# WHAT IS BEING ASKED:
The full listing below should be repeated exactly.

=== Begin Enclosure ===

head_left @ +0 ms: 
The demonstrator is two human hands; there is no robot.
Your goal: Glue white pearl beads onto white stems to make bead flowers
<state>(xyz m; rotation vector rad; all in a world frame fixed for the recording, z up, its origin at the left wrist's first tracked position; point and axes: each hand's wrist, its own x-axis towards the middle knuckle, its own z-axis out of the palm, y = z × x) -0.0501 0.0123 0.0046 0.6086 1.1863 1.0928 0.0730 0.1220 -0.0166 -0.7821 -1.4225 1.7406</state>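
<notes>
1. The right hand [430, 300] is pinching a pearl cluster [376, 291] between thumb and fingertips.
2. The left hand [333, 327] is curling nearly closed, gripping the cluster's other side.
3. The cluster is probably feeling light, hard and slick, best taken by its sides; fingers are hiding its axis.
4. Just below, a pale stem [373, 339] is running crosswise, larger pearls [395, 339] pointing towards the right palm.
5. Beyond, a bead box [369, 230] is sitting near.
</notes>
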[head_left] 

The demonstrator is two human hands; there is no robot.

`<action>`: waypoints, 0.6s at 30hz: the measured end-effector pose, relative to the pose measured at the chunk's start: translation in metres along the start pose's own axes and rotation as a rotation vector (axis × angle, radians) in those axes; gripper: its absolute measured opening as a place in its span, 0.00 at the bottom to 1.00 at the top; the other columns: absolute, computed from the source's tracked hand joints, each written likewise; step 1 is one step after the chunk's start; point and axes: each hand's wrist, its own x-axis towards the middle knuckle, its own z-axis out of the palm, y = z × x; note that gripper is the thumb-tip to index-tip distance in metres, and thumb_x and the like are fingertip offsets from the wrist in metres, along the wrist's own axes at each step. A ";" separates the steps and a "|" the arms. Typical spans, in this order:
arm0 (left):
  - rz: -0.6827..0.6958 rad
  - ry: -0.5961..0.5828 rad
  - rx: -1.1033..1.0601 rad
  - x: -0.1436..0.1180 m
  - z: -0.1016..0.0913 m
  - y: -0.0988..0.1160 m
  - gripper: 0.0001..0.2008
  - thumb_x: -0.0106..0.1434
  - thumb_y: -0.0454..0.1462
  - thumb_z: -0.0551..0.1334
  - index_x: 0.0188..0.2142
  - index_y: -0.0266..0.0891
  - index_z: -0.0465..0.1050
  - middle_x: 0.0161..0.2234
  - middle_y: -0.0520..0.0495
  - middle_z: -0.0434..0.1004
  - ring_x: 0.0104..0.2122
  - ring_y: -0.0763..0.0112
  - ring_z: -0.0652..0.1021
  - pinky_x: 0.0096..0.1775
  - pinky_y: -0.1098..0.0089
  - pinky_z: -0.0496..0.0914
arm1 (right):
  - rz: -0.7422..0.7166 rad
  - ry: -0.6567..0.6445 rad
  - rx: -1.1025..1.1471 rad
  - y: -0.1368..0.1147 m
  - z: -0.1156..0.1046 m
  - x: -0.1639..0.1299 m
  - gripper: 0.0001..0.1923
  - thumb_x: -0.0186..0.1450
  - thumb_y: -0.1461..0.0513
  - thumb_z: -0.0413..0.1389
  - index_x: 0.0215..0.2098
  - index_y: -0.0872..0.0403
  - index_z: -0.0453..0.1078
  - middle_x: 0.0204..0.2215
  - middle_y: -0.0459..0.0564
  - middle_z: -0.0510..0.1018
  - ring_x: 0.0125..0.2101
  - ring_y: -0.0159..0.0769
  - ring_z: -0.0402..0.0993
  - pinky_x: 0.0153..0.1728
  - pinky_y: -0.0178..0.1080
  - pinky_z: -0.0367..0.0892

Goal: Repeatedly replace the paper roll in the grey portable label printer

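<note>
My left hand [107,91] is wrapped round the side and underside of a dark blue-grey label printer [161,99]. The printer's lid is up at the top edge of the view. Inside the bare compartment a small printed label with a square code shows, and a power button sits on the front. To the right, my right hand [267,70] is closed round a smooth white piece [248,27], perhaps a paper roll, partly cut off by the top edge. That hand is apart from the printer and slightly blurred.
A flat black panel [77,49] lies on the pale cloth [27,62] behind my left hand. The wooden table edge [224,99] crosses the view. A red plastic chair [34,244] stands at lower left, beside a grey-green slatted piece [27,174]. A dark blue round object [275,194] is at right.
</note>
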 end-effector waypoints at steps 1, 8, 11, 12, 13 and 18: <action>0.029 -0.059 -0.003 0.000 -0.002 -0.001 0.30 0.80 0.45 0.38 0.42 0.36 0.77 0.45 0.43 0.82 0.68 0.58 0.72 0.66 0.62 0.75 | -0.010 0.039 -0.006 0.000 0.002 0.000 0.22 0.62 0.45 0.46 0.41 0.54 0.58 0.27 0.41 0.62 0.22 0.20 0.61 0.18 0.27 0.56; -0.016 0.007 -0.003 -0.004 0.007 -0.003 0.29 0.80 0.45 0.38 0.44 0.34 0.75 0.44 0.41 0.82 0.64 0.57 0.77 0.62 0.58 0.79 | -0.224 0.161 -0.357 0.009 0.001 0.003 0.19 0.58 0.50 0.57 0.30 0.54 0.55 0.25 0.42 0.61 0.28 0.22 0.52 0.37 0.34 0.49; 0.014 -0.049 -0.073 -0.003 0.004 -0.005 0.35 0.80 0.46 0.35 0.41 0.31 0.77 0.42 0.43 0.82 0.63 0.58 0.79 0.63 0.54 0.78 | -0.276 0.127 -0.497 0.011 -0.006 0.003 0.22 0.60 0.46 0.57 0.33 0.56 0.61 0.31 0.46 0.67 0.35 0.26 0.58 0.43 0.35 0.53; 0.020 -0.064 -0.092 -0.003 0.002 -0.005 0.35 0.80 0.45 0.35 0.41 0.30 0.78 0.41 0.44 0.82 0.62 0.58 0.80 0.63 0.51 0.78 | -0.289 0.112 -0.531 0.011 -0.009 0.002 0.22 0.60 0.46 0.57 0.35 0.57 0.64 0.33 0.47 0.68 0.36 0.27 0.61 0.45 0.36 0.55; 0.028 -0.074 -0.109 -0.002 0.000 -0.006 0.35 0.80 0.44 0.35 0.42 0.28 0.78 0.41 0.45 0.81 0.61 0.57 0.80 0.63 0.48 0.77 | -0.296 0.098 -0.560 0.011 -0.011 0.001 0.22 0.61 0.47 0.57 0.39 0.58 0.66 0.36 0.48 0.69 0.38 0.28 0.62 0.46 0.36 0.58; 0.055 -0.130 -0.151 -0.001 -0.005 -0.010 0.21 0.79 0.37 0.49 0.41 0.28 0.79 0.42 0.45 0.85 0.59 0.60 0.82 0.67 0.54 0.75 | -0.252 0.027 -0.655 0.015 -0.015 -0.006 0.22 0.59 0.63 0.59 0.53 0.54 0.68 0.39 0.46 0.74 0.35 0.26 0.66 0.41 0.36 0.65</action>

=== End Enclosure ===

# TASK ANSWER:
head_left @ +0 ms: 
The demonstrator is two human hands; there is no robot.
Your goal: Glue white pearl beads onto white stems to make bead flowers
<state>(xyz m; rotation vector rad; all in a world frame fixed for the recording, z up, its origin at the left wrist's first tracked position; point and axes: each hand's wrist, its own x-axis towards the middle knuckle, its own z-axis out of the palm, y = z × x) -0.0501 0.0123 0.0046 0.6086 1.1863 1.0928 0.0730 0.1220 -0.0166 -0.7821 -1.4225 1.7406</state>
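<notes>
1. The right hand [430, 300] is pinching a pearl cluster [376, 291] between thumb and fingertips.
2. The left hand [333, 327] is curling nearly closed, gripping the cluster's other side.
3. The cluster is probably feeling light, hard and slick, best taken by its sides; fingers are hiding its axis.
4. Just below, a pale stem [373, 339] is running crosswise, larger pearls [395, 339] pointing towards the right palm.
5. Beyond, a bead box [369, 230] is sitting near.
</notes>
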[head_left] 

The demonstrator is two human hands; there is no robot.

`<action>`: waypoints, 0.6s at 30hz: the measured end-effector pose, relative to the pose measured at the chunk's start: translation in metres along the start pose's own axes and rotation as a rotation vector (axis × angle, radians) in those axes; gripper: its absolute measured opening as a place in its span, 0.00 at the bottom to 1.00 at the top; the other columns: absolute, computed from the source's tracked hand joints, each written likewise; step 1 is one step after the chunk's start; point and axes: each hand's wrist, its own x-axis towards the middle knuckle, its own z-axis out of the palm, y = z × x; note that gripper is the thumb-tip to index-tip distance in metres, and thumb_x and the like are fingertip offsets from the wrist in metres, along the wrist's own axes at each step. A ";" separates the steps and a "|" the arms. Typical spans, in this order:
arm0 (left):
  - rz: -0.6827..0.6958 rad
  - ry: -0.5961..0.5828 rad
  - rx: -1.1033..1.0601 rad
  - x: -0.1436..0.1180 m
  - z: -0.1016..0.0913 m
  - y: -0.0988..0.1160 m
  - gripper: 0.0001..0.2008
  - thumb_x: -0.0106..0.1434
  - thumb_y: -0.0454..0.1462
  - thumb_z: -0.0551..0.1334
  - index_x: 0.0188..0.2142
  - index_y: -0.0266..0.0891
  - index_z: -0.0465..0.1050
  - middle_x: 0.0161..0.2234
  - middle_y: -0.0520..0.0495
  - middle_z: -0.0434..0.1004
  - ring_x: 0.0104..0.2122
  - ring_y: -0.0763..0.0112
  - ring_z: -0.0652..0.1021
  - pinky_x: 0.0096..0.1775
  - pinky_y: -0.1098..0.0089
  - pinky_z: -0.0496..0.0914
arm1 (right):
  - rz: -0.7422..0.7166 rad
  - ry: -0.6567..0.6445 rad
  - rx: -1.1025..1.1471 rad
  - y: -0.1368..0.1147 m
  - z: -0.1156..0.1046 m
  - x: -0.1639..0.1299 m
  - gripper: 0.0001..0.1923
  - thumb_x: -0.0186..0.1450
  - thumb_y: -0.1461..0.0513
  - thumb_z: -0.0413..0.1389
  - index_x: 0.0215..0.2098
  - index_y: -0.0872..0.0403
  - index_z: -0.0453..0.1078
  - middle_x: 0.0204..0.2215
  - middle_y: -0.0459..0.0564
  - middle_z: -0.0510..0.1018
  - ring_x: 0.0125..0.2101
  - ring_y: -0.0159..0.0769
  - ring_z: -0.0402..0.0993
  - pinky_x: 0.0153..0.1728
  - pinky_y: -0.0178..0.1080
  - pinky_z: -0.0367..0.0892

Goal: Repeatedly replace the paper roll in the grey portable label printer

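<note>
My left hand [107,91] is wrapped round the side and underside of a dark blue-grey label printer [161,99]. The printer's lid is up at the top edge of the view. Inside the bare compartment a small printed label with a square code shows, and a power button sits on the front. To the right, my right hand [267,70] is closed round a smooth white piece [248,27], perhaps a paper roll, partly cut off by the top edge. That hand is apart from the printer and slightly blurred.
A flat black panel [77,49] lies on the pale cloth [27,62] behind my left hand. The wooden table edge [224,99] crosses the view. A red plastic chair [34,244] stands at lower left, beside a grey-green slatted piece [27,174]. A dark blue round object [275,194] is at right.
</note>
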 end-effector waypoints at steps 1, 8, 11, 12, 13 and 18: <action>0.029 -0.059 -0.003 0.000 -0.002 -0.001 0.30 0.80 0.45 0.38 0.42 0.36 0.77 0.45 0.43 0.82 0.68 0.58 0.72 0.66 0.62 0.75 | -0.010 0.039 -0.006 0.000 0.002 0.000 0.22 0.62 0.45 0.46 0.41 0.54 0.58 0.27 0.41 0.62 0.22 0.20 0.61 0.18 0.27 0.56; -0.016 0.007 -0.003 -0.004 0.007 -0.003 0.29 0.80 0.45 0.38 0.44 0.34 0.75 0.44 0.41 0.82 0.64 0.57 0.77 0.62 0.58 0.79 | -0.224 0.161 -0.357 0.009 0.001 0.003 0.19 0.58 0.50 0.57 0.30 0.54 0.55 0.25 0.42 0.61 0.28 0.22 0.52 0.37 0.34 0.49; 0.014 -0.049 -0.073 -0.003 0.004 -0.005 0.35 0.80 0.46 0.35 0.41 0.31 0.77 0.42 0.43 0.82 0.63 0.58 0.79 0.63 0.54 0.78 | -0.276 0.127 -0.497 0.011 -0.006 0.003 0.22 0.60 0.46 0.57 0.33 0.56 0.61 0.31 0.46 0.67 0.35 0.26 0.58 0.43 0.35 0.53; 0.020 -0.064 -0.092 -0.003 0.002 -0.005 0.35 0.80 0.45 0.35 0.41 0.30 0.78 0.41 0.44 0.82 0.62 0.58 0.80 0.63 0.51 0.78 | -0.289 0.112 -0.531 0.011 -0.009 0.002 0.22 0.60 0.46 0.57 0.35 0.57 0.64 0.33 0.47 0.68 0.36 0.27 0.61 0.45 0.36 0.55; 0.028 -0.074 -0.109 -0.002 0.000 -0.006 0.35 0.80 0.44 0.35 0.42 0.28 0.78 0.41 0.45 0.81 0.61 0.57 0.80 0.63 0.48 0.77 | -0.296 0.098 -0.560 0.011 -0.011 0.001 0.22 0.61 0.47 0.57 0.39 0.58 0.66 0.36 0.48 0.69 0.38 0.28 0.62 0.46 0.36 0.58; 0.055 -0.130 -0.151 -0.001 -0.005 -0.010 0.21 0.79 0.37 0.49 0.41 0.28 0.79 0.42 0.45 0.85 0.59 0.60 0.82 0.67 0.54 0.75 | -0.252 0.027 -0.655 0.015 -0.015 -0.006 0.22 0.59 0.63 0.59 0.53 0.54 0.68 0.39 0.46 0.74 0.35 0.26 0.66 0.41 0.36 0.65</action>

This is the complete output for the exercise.